Mets’ David Wright set to play baseball again

MIAMI — David Wright is ready to give the comeback trail another try.

The Mets captain — who last appeared in a major league game in May 2016 — will begin a minor league rehab assignment Sunday, with five innings at third base for Single-A St. Lucie at Clearwater, the team announced.

Wright had been working out at the team’s minor league complex in Port St. Lucie for the past several weeks.

“I think a lot of people just want to get their eyes on him and see how the ball is coming off his bat, how he was moving around at third, how he was throwing the ball,” manager Mickey Callaway said Saturday before the Mets faced the Marlins. “Everybody really felt confident that he was in a really good spot to go out and compete in a game.”

Wright’s last minor league rehab assignment ended in disappointment in August 2017, when he was shut down from baseball activities to undergo surgery for a torn rotator cuff. Wright underwent subsequent surgery to alleviate the pressure on his lower back.

The 35-year-old third baseman was diagnosed with spinal stenosis during the 2015 season. Wright is still managing the ailment and needs extensive pregame conditioning just to prepare for baseball activities on a daily basis.

Wright’s longtime teammate Jose Reyes said it’s “unbelievable” his friend is still attempting a comeback.

“But he has been a hard worker since Day 1, from the beginning,” said Reyes, who arrived to the Mets in 2003, one season before Wright. “He wants to do everything he can to come back and play the game that he loves and I respect that from him. He should be an example for the young players: Everything is possible.”

Wright is signed through 2020 to a contract that will pay him roughly another $33 million before it concludes. The Mets have an insurance policy that has been reimbursing the team 75 percent of Wright’s salary while he is on the disabled list.
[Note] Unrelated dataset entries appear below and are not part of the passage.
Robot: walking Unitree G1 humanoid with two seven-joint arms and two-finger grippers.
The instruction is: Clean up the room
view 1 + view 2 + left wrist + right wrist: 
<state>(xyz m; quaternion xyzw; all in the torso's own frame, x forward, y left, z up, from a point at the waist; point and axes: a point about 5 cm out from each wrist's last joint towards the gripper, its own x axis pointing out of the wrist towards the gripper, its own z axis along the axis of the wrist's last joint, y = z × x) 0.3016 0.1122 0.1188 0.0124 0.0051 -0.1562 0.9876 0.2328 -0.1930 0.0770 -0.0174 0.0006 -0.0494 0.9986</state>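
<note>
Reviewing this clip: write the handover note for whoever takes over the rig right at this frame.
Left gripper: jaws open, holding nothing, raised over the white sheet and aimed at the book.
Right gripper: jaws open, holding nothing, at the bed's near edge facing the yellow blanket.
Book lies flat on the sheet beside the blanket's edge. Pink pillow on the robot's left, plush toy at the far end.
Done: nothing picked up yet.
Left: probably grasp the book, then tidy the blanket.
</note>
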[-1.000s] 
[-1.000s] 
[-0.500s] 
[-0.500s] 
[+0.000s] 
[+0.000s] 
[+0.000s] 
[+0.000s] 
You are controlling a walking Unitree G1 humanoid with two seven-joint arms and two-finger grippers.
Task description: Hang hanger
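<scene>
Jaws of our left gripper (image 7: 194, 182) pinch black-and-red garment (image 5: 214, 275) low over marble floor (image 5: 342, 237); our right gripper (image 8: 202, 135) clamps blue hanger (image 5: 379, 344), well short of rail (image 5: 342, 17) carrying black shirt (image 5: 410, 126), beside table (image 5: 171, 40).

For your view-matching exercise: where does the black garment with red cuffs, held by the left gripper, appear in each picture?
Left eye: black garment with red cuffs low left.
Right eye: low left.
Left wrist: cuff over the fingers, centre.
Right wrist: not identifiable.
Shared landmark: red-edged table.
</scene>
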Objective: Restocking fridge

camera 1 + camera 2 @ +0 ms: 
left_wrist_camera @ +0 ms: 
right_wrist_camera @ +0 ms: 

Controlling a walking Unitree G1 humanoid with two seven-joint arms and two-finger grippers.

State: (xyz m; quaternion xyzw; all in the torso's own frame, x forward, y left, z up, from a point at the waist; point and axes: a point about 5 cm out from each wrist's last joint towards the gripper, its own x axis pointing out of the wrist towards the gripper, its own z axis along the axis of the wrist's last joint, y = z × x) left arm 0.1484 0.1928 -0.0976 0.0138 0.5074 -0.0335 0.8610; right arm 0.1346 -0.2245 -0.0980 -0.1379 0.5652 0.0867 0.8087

The team first began collecting on the insurance policy in 2015, when Wright missed most of the season rehabbing from spinal stenosis. Wright returned from 3 ¹/₂ months on the disabled list that year and was part of the team’s NL pennant surge. He played only 37 games the following season before hitting the DL.

The biggest obstacle Wright might face is throwing the ball from third base. In addition to the rotator cuff surgery last year, Wright had a herniated disk in his neck repaired in 2016.

“His throwing is doing OK,” Callaway said. “He doesn’t have the best arm strength in the world at this point, but his accuracy seems to be good. He’s had some significant shoulder problems and had some hurdles there, but releasing the ball — fielding and releasing the ball, throwing from third, has been fine in practice.”

Wright’s ultimate goal is returning to the Mets before the season concludes. The minor league season finishes in about three weeks, conceivably enough time for Wright to have a full “spring training” of sorts.

Reyes, who is yet to play with Wright since returning to the organization in 2016, says he’s dreamed of one more game side by side with his friend.

“He is a legend for this organization and the fan base and everybody is pulling for him,” Reyes said. “Everybody knows what he has been through for the last two or three years, so to see him coming back after almost three years of rehab, that is unbelievable.”